Data to process:
____
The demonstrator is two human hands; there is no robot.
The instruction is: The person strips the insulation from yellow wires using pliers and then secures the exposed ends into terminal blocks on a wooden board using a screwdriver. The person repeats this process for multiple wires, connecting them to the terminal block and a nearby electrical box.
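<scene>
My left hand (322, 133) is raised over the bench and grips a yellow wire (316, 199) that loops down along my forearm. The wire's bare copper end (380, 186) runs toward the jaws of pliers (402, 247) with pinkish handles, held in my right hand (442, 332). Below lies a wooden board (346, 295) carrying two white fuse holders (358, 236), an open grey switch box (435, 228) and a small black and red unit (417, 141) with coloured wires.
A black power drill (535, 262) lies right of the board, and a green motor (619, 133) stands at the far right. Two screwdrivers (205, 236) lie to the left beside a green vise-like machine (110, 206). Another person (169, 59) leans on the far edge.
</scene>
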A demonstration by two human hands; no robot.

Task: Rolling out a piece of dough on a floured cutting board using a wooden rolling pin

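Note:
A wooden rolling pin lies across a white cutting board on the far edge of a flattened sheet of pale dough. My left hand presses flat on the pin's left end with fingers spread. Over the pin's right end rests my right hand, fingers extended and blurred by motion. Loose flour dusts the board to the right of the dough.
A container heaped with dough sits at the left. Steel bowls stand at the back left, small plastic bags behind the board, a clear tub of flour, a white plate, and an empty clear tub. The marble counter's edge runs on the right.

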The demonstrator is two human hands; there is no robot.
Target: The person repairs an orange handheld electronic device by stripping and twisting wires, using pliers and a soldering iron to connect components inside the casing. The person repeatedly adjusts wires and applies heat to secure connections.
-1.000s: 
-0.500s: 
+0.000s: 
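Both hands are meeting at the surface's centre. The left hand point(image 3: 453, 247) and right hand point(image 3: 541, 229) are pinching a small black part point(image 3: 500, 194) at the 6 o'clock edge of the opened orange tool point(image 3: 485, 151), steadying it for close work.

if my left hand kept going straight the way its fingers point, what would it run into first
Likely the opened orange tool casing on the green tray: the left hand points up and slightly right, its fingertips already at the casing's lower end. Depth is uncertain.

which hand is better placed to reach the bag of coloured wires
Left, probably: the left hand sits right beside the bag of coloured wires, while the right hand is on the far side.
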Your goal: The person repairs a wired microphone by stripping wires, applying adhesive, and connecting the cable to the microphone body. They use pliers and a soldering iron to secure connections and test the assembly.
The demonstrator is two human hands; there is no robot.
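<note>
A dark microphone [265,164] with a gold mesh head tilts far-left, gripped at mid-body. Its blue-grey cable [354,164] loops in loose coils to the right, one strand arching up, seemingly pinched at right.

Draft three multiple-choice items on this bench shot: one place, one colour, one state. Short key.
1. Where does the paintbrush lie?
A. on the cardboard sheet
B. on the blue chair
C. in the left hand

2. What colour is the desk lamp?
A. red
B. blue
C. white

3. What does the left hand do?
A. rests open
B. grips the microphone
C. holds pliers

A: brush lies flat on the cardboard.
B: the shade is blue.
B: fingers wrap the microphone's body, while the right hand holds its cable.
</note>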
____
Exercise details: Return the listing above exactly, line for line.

Exercise output:
The demonstrator is two human hands; there is no robot.
The instruction is: The person strips the insulation from yellow wires using pliers and then secures the exposed ends into terminal blocks on a wooden board using a screwdriver. The person repeats this process for multiple wires, connecting them to the terminal block and a nearby electrical box.
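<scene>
My left hand (322, 133) is raised over the bench and grips a yellow wire (316, 199) that loops down along my forearm. The wire's bare copper end (380, 186) runs toward the jaws of pliers (402, 247) with pinkish handles, held in my right hand (442, 332). Below lies a wooden board (346, 295) carrying two white fuse holders (358, 236), an open grey switch box (435, 228) and a small black and red unit (417, 141) with coloured wires.
A black power drill (535, 262) lies right of the board, and a green motor (619, 133) stands at the far right. Two screwdrivers (205, 236) lie to the left beside a green vise-like machine (110, 206). Another person (169, 59) leans on the far edge.
</scene>
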A demonstration by two human hands; no robot.

Task: Rolling out a piece of dough on a floured cutting board using a wooden rolling pin

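Note:
A wooden rolling pin lies across a white cutting board on the far edge of a flattened sheet of pale dough. My left hand presses flat on the pin's left end with fingers spread. Over the pin's right end rests my right hand, fingers extended and blurred by motion. Loose flour dusts the board to the right of the dough.
A container heaped with dough sits at the left. Steel bowls stand at the back left, small plastic bags behind the board, a clear tub of flour, a white plate, and an empty clear tub. The marble counter's edge runs on the right.
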
The demonstrator is two human hands; there is no robot.
Target: The person repairs an orange handheld electronic device by stripping and twisting wires, using pliers and a soldering iron to connect components inside the casing. The person repeatedly adjusts wires and applies heat to secure connections.
-1.000s: 
-0.500s: 
+0.000s: 
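Both hands are meeting at the surface's centre. The left hand point(image 3: 453, 247) and right hand point(image 3: 541, 229) are pinching a small black part point(image 3: 500, 194) at the 6 o'clock edge of the opened orange tool point(image 3: 485, 151), steadying it for close work.

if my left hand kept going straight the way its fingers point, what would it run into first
Likely the opened orange tool casing on the green tray: the left hand points up and slightly right, its fingertips already at the casing's lower end. Depth is uncertain.

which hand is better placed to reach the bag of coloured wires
Left, probably: the left hand sits right beside the bag of coloured wires, while the right hand is on the far side.
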Your goal: The person repairs a wired microphone by stripping wires, applying adhesive, and connecting the cable to the microphone body. They use pliers and a soldering iron to secure connections and test the assembly.
The demonstrator is two human hands; there is no robot.
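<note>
A dark microphone [265,164] with a gold mesh head tilts far-left, gripped at mid-body. Its blue-grey cable [354,164] loops in loose coils to the right, one strand arching up, seemingly pinched at right.

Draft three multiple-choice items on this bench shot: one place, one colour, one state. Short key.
1. Where does the paintbrush lie?
A. on the cardboard sheet
B. on the blue chair
C. in the left hand

2. What colour is the desk lamp?
A. red
B. blue
C. white

3. What does the left hand do?
A. rests open
B. grips the microphone
C. holds pliers

A: brush lies flat on the cardboard.
B: the shade is blue.
B: fingers wrap the microphone's body, while the right hand holds its cable.
</note>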

The exercise has been completed in full.